Your assignment
Reproduce the listing below as it stands. Leave out each image.

Data extract
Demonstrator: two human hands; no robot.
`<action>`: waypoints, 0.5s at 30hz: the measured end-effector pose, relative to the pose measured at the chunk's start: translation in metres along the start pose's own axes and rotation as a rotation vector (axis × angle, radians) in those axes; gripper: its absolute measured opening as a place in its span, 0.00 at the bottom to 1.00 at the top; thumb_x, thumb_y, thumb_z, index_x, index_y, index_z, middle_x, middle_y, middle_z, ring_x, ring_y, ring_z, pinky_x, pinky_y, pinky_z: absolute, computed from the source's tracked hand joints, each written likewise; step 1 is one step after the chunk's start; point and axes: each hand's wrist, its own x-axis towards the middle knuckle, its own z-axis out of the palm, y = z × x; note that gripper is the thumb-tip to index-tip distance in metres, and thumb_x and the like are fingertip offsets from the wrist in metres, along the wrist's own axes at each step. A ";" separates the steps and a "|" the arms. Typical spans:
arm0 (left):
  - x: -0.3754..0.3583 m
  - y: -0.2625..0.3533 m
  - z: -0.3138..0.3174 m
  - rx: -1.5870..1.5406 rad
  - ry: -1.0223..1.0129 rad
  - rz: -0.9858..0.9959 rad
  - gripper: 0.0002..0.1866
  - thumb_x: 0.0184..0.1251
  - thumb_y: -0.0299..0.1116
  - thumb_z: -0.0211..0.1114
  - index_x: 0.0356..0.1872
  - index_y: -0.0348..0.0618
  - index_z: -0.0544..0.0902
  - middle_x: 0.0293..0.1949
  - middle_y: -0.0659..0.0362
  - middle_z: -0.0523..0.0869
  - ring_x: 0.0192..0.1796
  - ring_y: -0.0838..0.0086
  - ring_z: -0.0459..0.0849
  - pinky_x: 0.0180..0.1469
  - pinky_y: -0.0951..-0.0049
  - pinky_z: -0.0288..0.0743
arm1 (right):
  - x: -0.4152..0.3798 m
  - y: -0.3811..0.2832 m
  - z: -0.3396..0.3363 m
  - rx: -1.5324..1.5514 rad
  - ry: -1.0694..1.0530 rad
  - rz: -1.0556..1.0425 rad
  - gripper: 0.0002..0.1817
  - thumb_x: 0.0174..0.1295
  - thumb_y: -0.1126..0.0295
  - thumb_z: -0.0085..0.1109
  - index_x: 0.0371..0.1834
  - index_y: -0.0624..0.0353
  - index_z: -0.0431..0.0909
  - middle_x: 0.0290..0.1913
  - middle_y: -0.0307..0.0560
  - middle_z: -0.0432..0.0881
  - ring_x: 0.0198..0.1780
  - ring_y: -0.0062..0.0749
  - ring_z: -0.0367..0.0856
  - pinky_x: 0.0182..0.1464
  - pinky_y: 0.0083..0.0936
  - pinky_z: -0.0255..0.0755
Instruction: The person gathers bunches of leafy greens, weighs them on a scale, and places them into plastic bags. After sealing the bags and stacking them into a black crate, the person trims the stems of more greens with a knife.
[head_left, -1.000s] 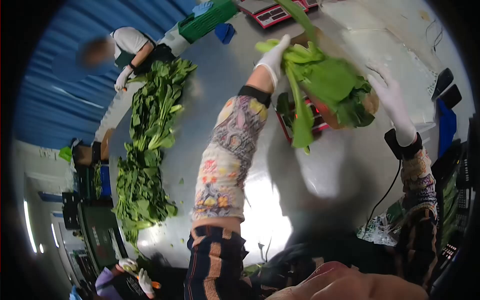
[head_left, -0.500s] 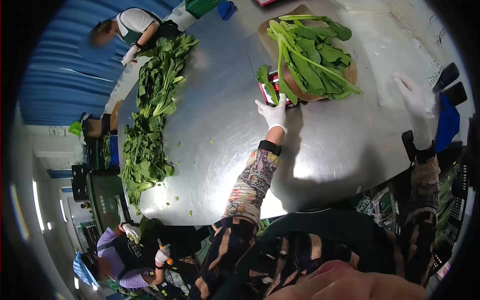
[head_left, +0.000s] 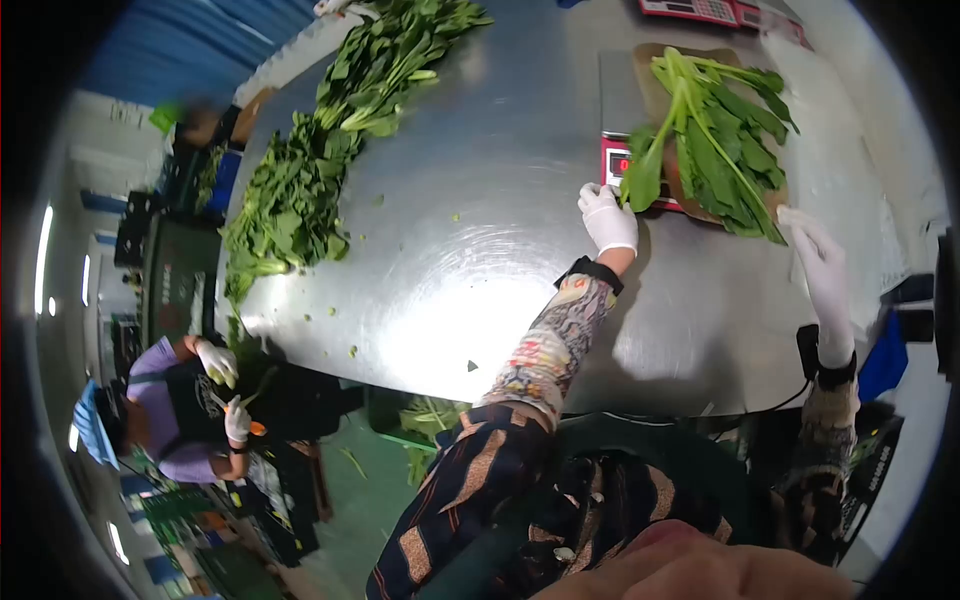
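Observation:
Leafy greens with long pale stems (head_left: 722,150) lie across a brown tray (head_left: 655,85) over a red digital scale (head_left: 616,152), whose lit display is partly covered by a leaf (head_left: 645,172). At the scale's near edge, my gloved left hand (head_left: 608,220) has its fingers bent together at that leaf's tip and seems to pinch it; the exact contact is small. To the right of the greens, my gloved right hand (head_left: 822,265) is stretched out with nothing in it. Its fingertips come close to the lower leaf ends.
A long pile of leafy greens (head_left: 290,195) runs along the left side of the metal table (head_left: 480,200). More red scales (head_left: 700,10) stand at the far edge. A co-worker (head_left: 165,410) in gloves handles greens at lower left. A green crate (head_left: 385,415) sits below the table edge.
The view has shifted, so the table contents appear elsewhere. My right hand has come nearer to the greens. My left hand's fingers, spread before at the scale, are now drawn together by the leaf.

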 end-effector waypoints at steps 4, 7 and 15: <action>0.019 -0.029 -0.043 -0.428 -0.054 -0.058 0.09 0.54 0.26 0.66 0.36 0.40 0.76 0.31 0.58 0.77 0.33 0.73 0.76 0.38 0.74 0.72 | 0.004 -0.023 0.003 -0.095 0.007 0.088 0.10 0.64 0.77 0.50 0.42 0.68 0.80 0.48 0.47 0.80 0.53 0.29 0.76 0.57 0.22 0.66; 0.040 -0.056 -0.084 -0.759 0.012 -0.162 0.09 0.58 0.22 0.63 0.39 0.41 0.75 0.27 0.68 0.72 0.28 0.86 0.69 0.31 0.82 0.67 | 0.008 -0.035 0.012 -0.084 -0.002 0.098 0.10 0.62 0.78 0.51 0.42 0.68 0.80 0.47 0.47 0.80 0.53 0.29 0.76 0.57 0.22 0.66; 0.053 -0.060 -0.117 -0.988 0.097 -0.174 0.20 0.63 0.23 0.60 0.57 0.36 0.70 0.40 0.61 0.78 0.34 0.85 0.74 0.34 0.84 0.73 | 0.074 -0.070 0.089 -0.394 -0.243 -0.267 0.14 0.58 0.80 0.53 0.47 0.63 0.78 0.50 0.50 0.79 0.54 0.40 0.75 0.58 0.28 0.67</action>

Output of the exercise
Demonstrator: two human hands; no robot.
`<action>`: waypoints, 0.5s at 30hz: the measured end-effector pose, relative to the pose measured at the chunk's start: translation in metres along the start pose's own axes and rotation as a rotation vector (axis × angle, radians) in those axes; gripper: its absolute measured opening as a place in its span, 0.00 at the bottom to 1.00 at the top; thumb_x, thumb_y, thumb_z, index_x, index_y, index_z, middle_x, middle_y, middle_z, ring_x, ring_y, ring_z, pinky_x, pinky_y, pinky_z: absolute, computed from the source's tracked hand joints, each written likewise; step 1 is one step after the chunk's start; point and axes: each hand's wrist, its own x-axis towards the middle knuckle, its own z-axis out of the palm, y = z × x; note that gripper is the thumb-tip to index-tip distance in metres, and thumb_x and the like are fingertip offsets from the wrist in metres, along the wrist's own axes at each step. A ";" separates the steps and a "|" the arms. Typical spans:
arm0 (left):
  - x: -0.3754..0.3583 m
  - y: -0.2625..0.3533 m
  - z: -0.3138..0.3174 m
  - rx: -1.5870..1.5406 rad
  - ry: -1.0223..1.0129 rad
  - rz: -0.9858..0.9959 rad
  - gripper: 0.0002..0.1866
  - thumb_x: 0.0184..0.1251
  - thumb_y: -0.0299..0.1116
  - thumb_z: -0.0211..0.1114
  - index_x: 0.0356..0.1872
  - index_y: -0.0348..0.0618
  - index_z: -0.0544..0.0902
  - middle_x: 0.0293..0.1949
  - middle_y: -0.0659..0.0362
  - middle_z: -0.0523..0.0869
  - ring_x: 0.0192..0.1796
  - ring_y: -0.0838..0.0086
  - ring_z: -0.0459..0.0849
  - pinky_x: 0.0180..0.1469
  - pinky_y: -0.0951..-0.0049
  - pinky_z: -0.0288..0.0743
arm1 (right):
  - x: -0.4152..0.3798 m
  - y: -0.3811..0.2832 m
  - z: -0.3396..0.3363 m
  - rx: -1.5324..1.5514 rad
  - ry: -1.0694..1.0530 rad
  - rz: -1.0556..1.0425 rad
  - gripper: 0.0002..0.1817
  - thumb_x: 0.0174..0.1295
  - thumb_y: -0.1126..0.0295
  - thumb_z: -0.0085..0.1109
  - index_x: 0.0371..0.1834
  - index_y: -0.0624..0.0353
  - index_z: -0.0431..0.0909
  - middle_x: 0.0290..0.1913
  - middle_y: -0.0307..0.0560
  - middle_z: -0.0432..0.0881
  - ring_x: 0.0198..0.1780
  - ring_y: -0.0062..0.0749
  - ring_z: -0.0367..0.0856
  - pinky_x: 0.0182..0.1464
  - pinky_y: 0.0083..0.0936
  - pinky_z: -0.0255..0.0755
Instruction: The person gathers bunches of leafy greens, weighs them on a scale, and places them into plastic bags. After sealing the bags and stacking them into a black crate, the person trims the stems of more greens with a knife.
[head_left, -1.000s] 
[head_left, -0.500s] 
[head_left, +0.000s] 
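Observation:
Leafy greens with long pale stems (head_left: 722,150) lie across a brown tray (head_left: 655,85) over a red digital scale (head_left: 616,152), whose lit display is partly covered by a leaf (head_left: 645,172). At the scale's near edge, my gloved left hand (head_left: 608,220) has its fingers bent together at that leaf's tip and seems to pinch it; the exact contact is small. To the right of the greens, my gloved right hand (head_left: 822,265) is stretched out with nothing in it. Its fingertips come close to the lower leaf ends.
A long pile of leafy greens (head_left: 290,195) runs along the left side of the metal table (head_left: 480,200). More red scales (head_left: 700,10) stand at the far edge. A co-worker (head_left: 165,410) in gloves handles greens at lower left. A green crate (head_left: 385,415) sits below the table edge.
The view has shifted, so the table contents appear elsewhere. My right hand has come nearer to the greens. My left hand's fingers, spread before at the scale, are now drawn together by the leaf.
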
 end-effector waypoints at steps 4, 7 and 15: <action>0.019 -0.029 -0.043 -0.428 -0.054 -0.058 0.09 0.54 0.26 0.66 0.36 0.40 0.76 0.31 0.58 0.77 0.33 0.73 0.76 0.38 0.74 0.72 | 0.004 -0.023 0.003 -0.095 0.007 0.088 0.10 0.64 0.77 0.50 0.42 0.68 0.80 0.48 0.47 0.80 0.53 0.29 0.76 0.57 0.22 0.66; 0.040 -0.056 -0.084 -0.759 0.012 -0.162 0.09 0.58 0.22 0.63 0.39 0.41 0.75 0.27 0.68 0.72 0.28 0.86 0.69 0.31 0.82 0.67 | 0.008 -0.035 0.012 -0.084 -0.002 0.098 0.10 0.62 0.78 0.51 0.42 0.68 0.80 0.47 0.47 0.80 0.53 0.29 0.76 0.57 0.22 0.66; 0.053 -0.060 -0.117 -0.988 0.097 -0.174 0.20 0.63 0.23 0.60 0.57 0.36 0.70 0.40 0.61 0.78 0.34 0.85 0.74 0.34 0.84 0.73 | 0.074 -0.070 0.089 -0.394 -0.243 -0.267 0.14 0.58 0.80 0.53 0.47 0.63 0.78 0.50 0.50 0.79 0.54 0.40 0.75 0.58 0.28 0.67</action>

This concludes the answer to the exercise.